╔══

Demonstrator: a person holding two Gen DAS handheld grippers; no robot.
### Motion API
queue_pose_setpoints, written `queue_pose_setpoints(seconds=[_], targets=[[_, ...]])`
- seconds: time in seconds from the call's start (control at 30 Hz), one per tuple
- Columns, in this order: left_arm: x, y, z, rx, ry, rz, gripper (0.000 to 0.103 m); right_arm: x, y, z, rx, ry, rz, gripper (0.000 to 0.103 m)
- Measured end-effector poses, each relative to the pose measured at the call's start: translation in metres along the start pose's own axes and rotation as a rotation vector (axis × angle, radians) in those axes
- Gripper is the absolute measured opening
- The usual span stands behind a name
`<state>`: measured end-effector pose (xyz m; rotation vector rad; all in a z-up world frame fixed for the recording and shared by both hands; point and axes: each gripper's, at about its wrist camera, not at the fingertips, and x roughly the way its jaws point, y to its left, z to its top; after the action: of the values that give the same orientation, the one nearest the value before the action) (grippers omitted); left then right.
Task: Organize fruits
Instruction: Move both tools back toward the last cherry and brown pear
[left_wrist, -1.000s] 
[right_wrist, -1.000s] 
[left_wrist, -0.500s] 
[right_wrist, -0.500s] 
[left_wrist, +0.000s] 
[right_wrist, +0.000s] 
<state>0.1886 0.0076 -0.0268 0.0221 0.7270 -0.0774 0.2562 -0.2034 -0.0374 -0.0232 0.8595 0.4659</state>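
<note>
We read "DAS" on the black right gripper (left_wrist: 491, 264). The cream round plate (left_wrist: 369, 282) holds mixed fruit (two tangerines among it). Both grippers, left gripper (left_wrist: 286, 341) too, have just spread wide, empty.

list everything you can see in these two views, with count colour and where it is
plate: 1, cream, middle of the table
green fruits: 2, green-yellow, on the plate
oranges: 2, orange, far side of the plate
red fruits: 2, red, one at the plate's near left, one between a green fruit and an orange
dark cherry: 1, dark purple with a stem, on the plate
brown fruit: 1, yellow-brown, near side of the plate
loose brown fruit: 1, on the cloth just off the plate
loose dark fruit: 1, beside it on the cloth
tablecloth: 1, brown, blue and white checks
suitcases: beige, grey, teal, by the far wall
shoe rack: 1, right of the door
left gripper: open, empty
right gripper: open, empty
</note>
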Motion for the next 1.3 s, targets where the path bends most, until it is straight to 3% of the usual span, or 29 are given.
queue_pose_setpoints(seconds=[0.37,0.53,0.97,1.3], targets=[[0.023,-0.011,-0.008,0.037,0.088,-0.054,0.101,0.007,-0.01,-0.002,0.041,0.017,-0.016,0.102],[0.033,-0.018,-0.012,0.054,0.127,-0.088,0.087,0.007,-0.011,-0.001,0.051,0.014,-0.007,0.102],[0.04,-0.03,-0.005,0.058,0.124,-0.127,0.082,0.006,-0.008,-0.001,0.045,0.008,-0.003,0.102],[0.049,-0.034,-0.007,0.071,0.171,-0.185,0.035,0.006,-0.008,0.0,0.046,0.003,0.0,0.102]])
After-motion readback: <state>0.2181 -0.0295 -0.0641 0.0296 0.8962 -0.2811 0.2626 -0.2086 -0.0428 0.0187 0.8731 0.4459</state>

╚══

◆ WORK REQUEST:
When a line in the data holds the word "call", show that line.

◆ ANSWER BOX:
- seconds: time in seconds from the call's start (control at 30 Hz), one per tuple
- Measured end-effector poses, each relative to the pose measured at the call's start: translation in metres along the start pose's own axes and rotation as a rotation vector (axis × angle, radians) in those axes

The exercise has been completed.